Exercise brief
Wherever the word "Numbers" shows up in the data, report the line it sits in.

[Items from a dataset]
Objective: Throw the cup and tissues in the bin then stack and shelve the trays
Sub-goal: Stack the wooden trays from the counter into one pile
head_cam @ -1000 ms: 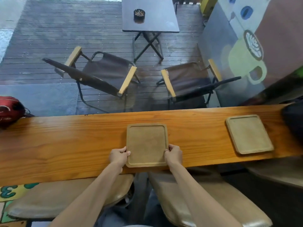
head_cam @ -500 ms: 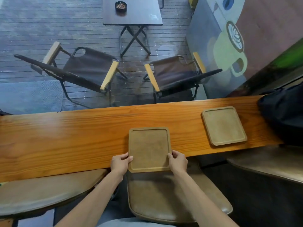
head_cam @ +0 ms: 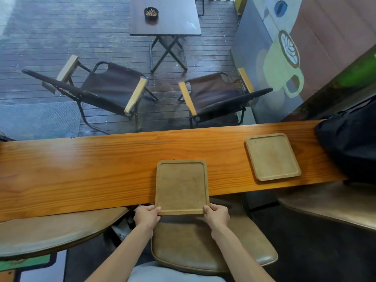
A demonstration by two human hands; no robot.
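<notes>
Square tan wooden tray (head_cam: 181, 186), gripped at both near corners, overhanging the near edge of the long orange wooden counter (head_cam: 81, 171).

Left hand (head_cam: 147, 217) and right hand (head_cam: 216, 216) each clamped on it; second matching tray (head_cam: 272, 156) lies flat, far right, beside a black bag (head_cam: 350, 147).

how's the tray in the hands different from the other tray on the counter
The held tray is gripped at its near corners by the left hand and right hand; the far tray is untouched. The held tray overhangs the counter edge; the far tray lies fully on it, slightly rotated. Both are empty, square, wooden, with raised rims.
</notes>
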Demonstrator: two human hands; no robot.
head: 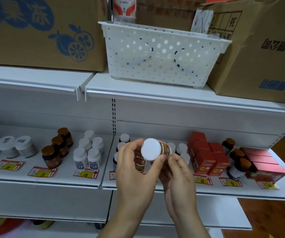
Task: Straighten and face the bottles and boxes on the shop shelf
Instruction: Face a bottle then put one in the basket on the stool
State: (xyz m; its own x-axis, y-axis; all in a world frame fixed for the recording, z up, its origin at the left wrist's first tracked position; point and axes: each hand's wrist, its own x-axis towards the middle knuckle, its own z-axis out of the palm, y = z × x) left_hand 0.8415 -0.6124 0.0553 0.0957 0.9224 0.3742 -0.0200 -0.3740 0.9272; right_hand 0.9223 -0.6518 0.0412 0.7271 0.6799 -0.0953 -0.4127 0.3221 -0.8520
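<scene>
Both my hands hold one white-capped bottle (151,149) with an orange label, tilted so its cap faces me, in front of the middle shelf (224,191). My left hand (135,170) grips it from the left, thumb near the cap rim. From below and to the right, my right hand (177,170) pinches the bottle's body. Behind my hands stand more white-capped bottles (124,139), partly hidden. Red boxes (205,155) sit to the right, then dark brown-capped bottles (238,160) and flat red boxes (265,165).
Left on the same shelf stand white bottles (88,152), brown bottles (57,148) and white-lidded jars (14,146), with price tags (86,173) along the front. On the upper shelf are a white perforated basket (162,55) and cardboard boxes (40,31).
</scene>
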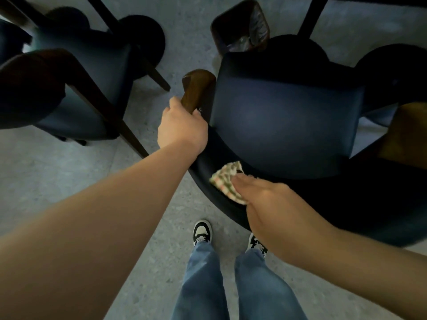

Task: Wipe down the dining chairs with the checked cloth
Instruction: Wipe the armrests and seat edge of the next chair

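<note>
**Backrest wipe, near chair: cloth on the curved top rail**

Nearest the lens: left forearm, reaching forward from lower left. Left hand (182,129) curled round the brown wooden armrest (196,88) of the near dining chair (286,116); grip closed on the wood, thumb side hidden. Right hand (265,199) lying flat, fingers extended, pressing the checked cloth (227,181) onto the dark curved backrest (208,179); grip not closed, cloth held down by flat fingers, not pinched. Cloth bunched, part showing beyond the fingertips, part hidden under the hand. Seat pad dark blue, just beyond the cloth.

Step in hand, as judged: wiping the backrest rail. To do well:
- keep the left hold on the armrest, so the chair cannot slide on the smooth floor (46,181);
- follow the rail's curve with flat, even pressure;
- spread the cloth wider under the palm for more contact;
- overlap passes, then move on to seat and arms.

Second dining chair (92,88) at left, well apart, apparently unwiped; cannot confirm.

Containers: one dark waste bin (240,28) behind the near chair, with a dark liner bag; contents too dim to tell.
</note>
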`<state>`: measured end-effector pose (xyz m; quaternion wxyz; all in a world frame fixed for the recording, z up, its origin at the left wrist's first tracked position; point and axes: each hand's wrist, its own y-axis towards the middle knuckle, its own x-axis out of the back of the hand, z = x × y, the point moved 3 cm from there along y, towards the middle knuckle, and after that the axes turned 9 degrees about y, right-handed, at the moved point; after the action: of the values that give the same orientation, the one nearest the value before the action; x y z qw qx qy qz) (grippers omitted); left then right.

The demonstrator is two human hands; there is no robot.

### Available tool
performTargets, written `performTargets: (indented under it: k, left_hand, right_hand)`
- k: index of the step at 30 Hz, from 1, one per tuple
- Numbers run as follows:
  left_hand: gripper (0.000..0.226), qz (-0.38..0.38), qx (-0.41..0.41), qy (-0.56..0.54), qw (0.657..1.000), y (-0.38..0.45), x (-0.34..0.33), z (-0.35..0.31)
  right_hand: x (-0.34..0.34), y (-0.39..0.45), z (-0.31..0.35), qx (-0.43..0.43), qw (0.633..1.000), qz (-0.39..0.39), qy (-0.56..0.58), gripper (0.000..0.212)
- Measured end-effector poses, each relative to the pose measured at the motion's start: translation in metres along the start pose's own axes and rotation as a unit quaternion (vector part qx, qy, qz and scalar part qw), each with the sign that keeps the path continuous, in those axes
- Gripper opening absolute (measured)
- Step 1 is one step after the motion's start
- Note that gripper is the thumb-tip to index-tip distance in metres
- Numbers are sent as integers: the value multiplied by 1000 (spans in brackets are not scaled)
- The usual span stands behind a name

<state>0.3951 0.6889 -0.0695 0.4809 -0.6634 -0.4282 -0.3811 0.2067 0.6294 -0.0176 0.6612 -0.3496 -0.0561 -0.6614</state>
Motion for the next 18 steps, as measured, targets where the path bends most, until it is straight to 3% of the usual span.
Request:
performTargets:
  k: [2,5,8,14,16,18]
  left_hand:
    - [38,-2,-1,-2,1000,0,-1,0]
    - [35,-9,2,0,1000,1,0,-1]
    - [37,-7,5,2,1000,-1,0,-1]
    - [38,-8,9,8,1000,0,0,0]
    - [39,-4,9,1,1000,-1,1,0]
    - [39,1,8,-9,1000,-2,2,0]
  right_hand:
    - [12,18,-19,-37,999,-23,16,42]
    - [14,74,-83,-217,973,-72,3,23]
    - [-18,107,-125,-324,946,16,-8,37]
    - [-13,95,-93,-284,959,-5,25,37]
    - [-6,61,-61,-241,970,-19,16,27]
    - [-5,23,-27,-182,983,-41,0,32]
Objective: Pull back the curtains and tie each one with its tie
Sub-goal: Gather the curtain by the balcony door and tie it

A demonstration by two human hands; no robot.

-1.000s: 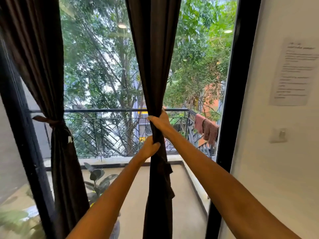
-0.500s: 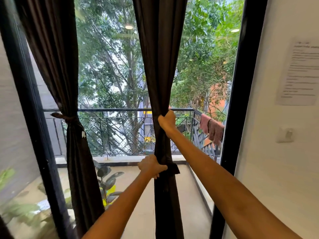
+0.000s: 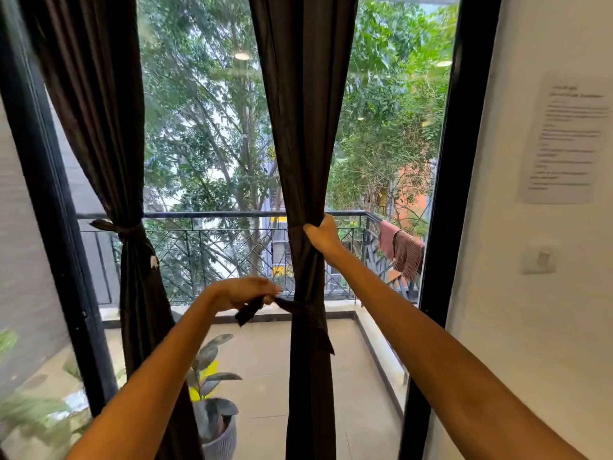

Written solution
- Numbers run as follows:
- Numbers are sent as integers: the value multiplied by 1000 (spans in brackets are not scaled)

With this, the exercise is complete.